Baca juga: Ingin Ajukan Pinjaman Cepat Tanpa Syarat Ribet? Cek Langsung Di Sini!

Tips Mengelola THR

Ingin hemat menggunakan THR yang kamu dapatkan? Tenang, TimiKimi punya tips mengelola THR yang tepat untuk kamu terapkan agar THR yang kamu dapat tidak cepat habis. Berikut tipsnya!

1. Memisahkan uang gaji bulanan dengan uang THR

Source: Google

Cara ampuh pertama yang bisa kamu lakukan yaitu membuat alokasi anggaran. Mengapa kamu harus memisah gaji bulanan dengan THR? Hal ini karena uang THR yang didapatkan akan kamu gunakan untuk keperluan lebaran, sedangkan gaji bulanan yang kamu terima akan dipakai untuk membiayai kebutuhanmu selama satu bulan.

2. Membuat anggaran Lebaran

Source: Google

Membuat anggaran lebaran sangat penting untuk kamu lakukan. Pasalnya, kamu harus mengetahui keperluan apa saja yang kamu butuhkan untuk hari raya Lebaran. Secara rutin, sebenarnya biaya Lebaran sudah bisa diprediksi dan dianggarkan jauh-jauh hari. Rata-rata biaya Lebaran terdiri dari biaya mudik mulai dari tiket, transportasi/bbm jika menggunakan kendaraan pribadi, biaya sosial: zakat, subsidi untuk orangtua, angpau Lebaran untuk keluarga dan keponakan, belanja pribadi, wisata/rekreasi di kampung halaman, makan, dan biaya keperluan lebaran lainnya.

Anggaran tersebut, tentunya sedikit berbeda bila kamu tidak mudik dan berencana menghabiskan libur Lebaran di kampung halaman.
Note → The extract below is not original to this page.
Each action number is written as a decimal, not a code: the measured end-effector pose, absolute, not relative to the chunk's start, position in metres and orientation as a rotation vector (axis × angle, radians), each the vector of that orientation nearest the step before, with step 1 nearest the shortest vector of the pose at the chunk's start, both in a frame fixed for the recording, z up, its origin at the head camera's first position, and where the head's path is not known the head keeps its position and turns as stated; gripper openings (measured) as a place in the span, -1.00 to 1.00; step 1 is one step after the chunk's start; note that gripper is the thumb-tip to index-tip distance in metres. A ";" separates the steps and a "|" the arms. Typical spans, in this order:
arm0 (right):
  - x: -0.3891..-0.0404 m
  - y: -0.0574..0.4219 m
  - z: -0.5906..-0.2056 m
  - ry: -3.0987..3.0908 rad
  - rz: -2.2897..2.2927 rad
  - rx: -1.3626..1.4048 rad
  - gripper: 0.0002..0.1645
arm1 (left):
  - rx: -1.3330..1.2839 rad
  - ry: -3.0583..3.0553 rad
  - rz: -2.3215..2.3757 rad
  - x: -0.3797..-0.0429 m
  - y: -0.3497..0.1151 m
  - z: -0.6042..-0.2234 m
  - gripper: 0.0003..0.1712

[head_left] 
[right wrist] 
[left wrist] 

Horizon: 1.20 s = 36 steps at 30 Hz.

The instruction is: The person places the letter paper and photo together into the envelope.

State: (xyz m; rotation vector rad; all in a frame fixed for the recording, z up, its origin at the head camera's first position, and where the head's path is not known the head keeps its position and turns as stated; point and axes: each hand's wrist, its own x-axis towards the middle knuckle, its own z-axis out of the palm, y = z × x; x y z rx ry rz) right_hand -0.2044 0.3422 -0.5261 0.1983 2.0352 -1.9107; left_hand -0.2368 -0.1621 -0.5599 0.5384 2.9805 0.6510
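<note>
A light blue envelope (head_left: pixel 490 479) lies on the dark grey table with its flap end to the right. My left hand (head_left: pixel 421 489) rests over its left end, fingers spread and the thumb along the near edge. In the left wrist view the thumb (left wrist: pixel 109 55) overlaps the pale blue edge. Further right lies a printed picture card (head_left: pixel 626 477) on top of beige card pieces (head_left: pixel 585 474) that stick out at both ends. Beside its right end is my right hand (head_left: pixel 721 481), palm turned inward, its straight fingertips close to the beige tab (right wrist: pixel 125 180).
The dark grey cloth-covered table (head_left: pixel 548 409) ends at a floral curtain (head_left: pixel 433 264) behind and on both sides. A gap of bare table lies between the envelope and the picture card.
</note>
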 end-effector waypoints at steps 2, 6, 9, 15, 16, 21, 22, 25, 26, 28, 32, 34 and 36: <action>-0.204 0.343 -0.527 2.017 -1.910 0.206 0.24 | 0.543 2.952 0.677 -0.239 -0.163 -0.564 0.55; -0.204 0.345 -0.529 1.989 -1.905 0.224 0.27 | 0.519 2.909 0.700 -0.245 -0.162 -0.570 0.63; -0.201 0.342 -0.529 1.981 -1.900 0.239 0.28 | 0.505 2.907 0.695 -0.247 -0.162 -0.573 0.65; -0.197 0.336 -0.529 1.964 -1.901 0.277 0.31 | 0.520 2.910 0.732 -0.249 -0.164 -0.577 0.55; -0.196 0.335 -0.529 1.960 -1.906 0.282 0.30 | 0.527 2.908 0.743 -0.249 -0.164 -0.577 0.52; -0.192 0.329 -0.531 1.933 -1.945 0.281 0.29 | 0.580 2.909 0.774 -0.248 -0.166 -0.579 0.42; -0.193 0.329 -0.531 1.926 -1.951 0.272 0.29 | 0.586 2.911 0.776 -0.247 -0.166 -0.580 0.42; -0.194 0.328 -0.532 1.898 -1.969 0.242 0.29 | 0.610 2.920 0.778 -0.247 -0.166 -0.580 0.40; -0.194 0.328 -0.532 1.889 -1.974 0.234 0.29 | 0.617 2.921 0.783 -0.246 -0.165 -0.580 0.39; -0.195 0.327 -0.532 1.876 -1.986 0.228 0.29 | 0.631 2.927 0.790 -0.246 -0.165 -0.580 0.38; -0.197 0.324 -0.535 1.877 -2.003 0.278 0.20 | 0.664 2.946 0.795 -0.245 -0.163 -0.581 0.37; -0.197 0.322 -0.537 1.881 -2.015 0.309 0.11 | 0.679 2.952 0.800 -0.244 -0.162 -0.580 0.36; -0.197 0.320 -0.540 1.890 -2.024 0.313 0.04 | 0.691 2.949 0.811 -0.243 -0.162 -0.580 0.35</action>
Biaya liburan dan makan selama libur Lebaran perlu diperhitungkan. Mengapa? Karena rata-rata pengeluaran untuk makan akan sedikit meningkat, mengingat warung dan pasar banyak yang tutup selama Lebaran. Yang pastinya, makan di luar akan sedikit lebih mahal dari harga biasanya. Untuk itu, jangan lupa membuat anggaran lebaran ya, Sobat!

Baca juga: Serba-Serbi Pinjaman Dana Online, Bisa Kamu Jadikan Alternatif Jelang Lebaran

3. Membuat rasio anggaran

Source: Google

Tidak ada angka yang pasti untuk menghitung biaya Lebaran. Setiap orang memiliki kebutuhan dan biaya yang berbeda-beda. Namun, rasio berikut ini bisa kok kamu jadikan acuan idealnya. Gunakan 5 persen uang THR untuk dana sosial, 10 persen untuk investasi, 20 persen untuk melunasi utang dan 65 persen sisanya bisa digunakan untuk kebutuhan selama Lebaran. Termasuk untuk mudik, rekreasi dan kebutuhan lainnya, dana ini diambil sebesar 65 persen dari THR yang kita terima.

Nah, untuk menyiasati supaya kebutuhan selama Lebaran tetap terpenuhi, gampang kok caranya. Kamu bisa lho, menyisihkan pos pengeluaran setiap bulan dari gaji, untuk membuat anggaran mudik Lebaran. Besarannya cukup 5 persen dari gaji atau bisa disesuaikan dengan penghasilan bulanan.

Gunakan THR Sesuai Kebutuhan Lebaran

Tidak terasa lebaran akan segera tiba, kamu pasti sudah mendapat THR kan? Nah Sobat, agar THR yang didapatkan tidak cepat habis dan kebutuhan lebaranmu tetap terpenuhi kamu harus pintar mengelola THR tersebut dengan bijak dan cermat. Semangat terus berpuasa, Sobat!